_TASK PROMPT:_
The lines to copy are those in the listing that hold the word "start".

_DATASET EXCERPT:_
============

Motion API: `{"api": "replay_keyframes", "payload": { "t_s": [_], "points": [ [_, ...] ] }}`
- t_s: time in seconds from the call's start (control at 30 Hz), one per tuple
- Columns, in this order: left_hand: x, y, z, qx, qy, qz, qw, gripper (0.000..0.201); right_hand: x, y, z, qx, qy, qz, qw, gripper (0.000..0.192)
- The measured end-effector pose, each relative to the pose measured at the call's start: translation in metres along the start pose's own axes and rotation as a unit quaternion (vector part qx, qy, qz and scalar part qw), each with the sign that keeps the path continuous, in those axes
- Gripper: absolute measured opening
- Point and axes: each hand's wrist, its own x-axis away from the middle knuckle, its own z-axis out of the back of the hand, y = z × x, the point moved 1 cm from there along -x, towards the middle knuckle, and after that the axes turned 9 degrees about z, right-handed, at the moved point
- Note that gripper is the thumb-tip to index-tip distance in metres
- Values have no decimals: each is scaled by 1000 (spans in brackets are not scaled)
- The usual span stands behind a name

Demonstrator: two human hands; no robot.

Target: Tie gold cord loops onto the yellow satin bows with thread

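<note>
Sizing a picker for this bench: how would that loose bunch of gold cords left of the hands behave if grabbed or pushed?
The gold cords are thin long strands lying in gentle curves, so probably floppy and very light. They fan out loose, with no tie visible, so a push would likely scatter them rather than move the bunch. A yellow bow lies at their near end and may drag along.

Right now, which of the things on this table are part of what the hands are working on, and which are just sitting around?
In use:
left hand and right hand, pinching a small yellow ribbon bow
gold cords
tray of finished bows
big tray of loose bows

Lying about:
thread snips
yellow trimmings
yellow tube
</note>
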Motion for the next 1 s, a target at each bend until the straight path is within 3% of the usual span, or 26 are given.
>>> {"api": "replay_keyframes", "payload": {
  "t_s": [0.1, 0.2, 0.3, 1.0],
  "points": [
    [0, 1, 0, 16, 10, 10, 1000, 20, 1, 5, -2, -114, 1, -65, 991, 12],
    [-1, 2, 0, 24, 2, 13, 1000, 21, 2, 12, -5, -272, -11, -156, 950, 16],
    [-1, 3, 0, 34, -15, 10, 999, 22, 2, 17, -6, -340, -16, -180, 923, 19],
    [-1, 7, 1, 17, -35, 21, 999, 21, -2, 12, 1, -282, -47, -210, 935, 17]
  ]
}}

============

_ANSWER SECTION:_
- t_s: time in seconds from the call's start (control at 30 Hz), one per tuple
- The measured end-effector pose, each relative to the pose measured at the call's start: translation in metres along the start pose's own axes and rotation as a unit quaternion (vector part qx, qy, qz and scalar part qw), each with the sign that keeps the path continuous, in those axes

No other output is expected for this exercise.